Figure (8)

Paulin Gagne (1808-1876)

Monsieur Paulin Gagne a longtemps vécu dans la Drôme, dont il était originaire. Il était avocat, écrivain, et fou, dit-on. Peut-être vaudrait-il mieux, se référant en cela aux couvertures de ses publications, le définir comme il se présentait : sur la couverture de L’Océan des catastrophes, poème sur les désastres mondiaux du 8 février 1843 (contenant plus de 1000 vers), il se donne avocat à la Cour royale de Paris, auteur du Martyre des rois (sur la mort de M. Le Duc d’Orléans), du Délire (sur la catastrophe du chemin de fer), du Suicide (poème), et de la Gagne-Monopanglotte (ou la langue universelle) ; sur la couverture de l’Oracle (panglotte universel de toutes les langues dont il donne la clé et que tout le monde peut parler à l’instant même), on le voit avocat et homme de lettres, auteur de l’Unitéïde (poème en douze chants en soixante actes), auteur du Calvaire des rois (tragédie en cinq actes), du Congrès sauveur (poème en vingt-quatre chants), de la Monopanglotte (ou Langue universelle), de l’Expositionide (poème dramatique de l’exposition de 1867) ; sur son Histoire des miracles (renfermant une dédicace à Mme Gagne, un préambule historique, l’Histoire de ma mort, les Mémoires de ma vie miraculeuse et le Bonheur du crucifiement), il se donne Avocat des fous, auteur du Suicide (poème), du Théâtre du Monde, et Rédacteur en chef de l’Uniteur (journal universel des journaux) ; quant à son traité politique la Républiquéïde, (Empire-Royauté, seul gouvernement définitif de salut proclamé par le plébiscite-sauveur et dirigé par le Trium-Vir-Salvat de Thiers ou Hugo, ou du Duc d’Aumale, ou de Gambetta et de Napoléon III et de Henri V), vélocitête-poème-opéra dramatique, il s’y affiche Avocat-citoyen du peuple universel, apôtre-réconciliateur fraternel, auteur du Vélocitête de l’Unité universelle, ex-rédacteur en chef de l’Unité etc. etc.

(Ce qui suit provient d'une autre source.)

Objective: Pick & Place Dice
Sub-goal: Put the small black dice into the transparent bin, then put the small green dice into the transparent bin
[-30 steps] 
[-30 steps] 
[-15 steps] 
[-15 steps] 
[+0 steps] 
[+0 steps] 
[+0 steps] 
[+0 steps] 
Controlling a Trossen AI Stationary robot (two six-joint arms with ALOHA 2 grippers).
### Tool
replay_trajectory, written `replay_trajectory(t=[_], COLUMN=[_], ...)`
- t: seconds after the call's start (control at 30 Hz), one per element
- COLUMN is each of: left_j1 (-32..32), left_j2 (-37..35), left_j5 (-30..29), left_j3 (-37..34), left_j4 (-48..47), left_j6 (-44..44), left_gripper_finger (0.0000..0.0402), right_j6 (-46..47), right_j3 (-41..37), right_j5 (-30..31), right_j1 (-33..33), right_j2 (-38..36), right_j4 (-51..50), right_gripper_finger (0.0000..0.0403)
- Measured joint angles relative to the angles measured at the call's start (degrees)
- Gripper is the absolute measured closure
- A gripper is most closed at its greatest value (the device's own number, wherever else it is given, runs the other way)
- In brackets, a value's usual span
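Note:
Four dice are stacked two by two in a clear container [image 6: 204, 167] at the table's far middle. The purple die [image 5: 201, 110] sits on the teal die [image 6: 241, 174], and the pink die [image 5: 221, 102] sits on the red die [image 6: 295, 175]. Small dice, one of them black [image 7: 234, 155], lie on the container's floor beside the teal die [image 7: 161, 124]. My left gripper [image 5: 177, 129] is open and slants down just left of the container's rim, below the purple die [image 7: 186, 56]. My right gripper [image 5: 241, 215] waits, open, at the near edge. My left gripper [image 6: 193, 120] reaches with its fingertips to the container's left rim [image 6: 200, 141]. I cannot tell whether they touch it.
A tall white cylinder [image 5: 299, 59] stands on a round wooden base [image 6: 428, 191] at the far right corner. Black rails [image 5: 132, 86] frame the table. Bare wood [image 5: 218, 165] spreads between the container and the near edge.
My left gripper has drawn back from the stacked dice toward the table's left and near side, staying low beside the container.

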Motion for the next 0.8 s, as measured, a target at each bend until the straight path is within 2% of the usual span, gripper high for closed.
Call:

En 1870, lors du siège de Paris, il se propose comme archi-monarque de la France et du monde, avec pour devise « Salvat ridendo mundum » (il sauve le monde en riant). Les œuvres de madame Elise Gagne sont moins connues, et répertoriées à la Bibliothèque Nationale avec celles de son mari : mais on y trouve Omégar ou le dernier Homme, proso-poésie dramatique de la fin des temps en douze chants, dont Paulin fit le prologue et l’épilogue, en 1859, où l’on trouve ce remerciement à monsieur Ulric Guttinguer, critique littéraire de la Gazette de France, qui avait écrit le 27 octobre 1837 que l’Unitéide de monsieur Gagne était « l’œuvre la plus gigantesque du passé, du présent, et même de l’avenir. »

Paulin Gagne mourut de misère le mardi 22 août 1876, vers Picpus je crois, où une maison de santé l’accueillait régulièrement, à Paris.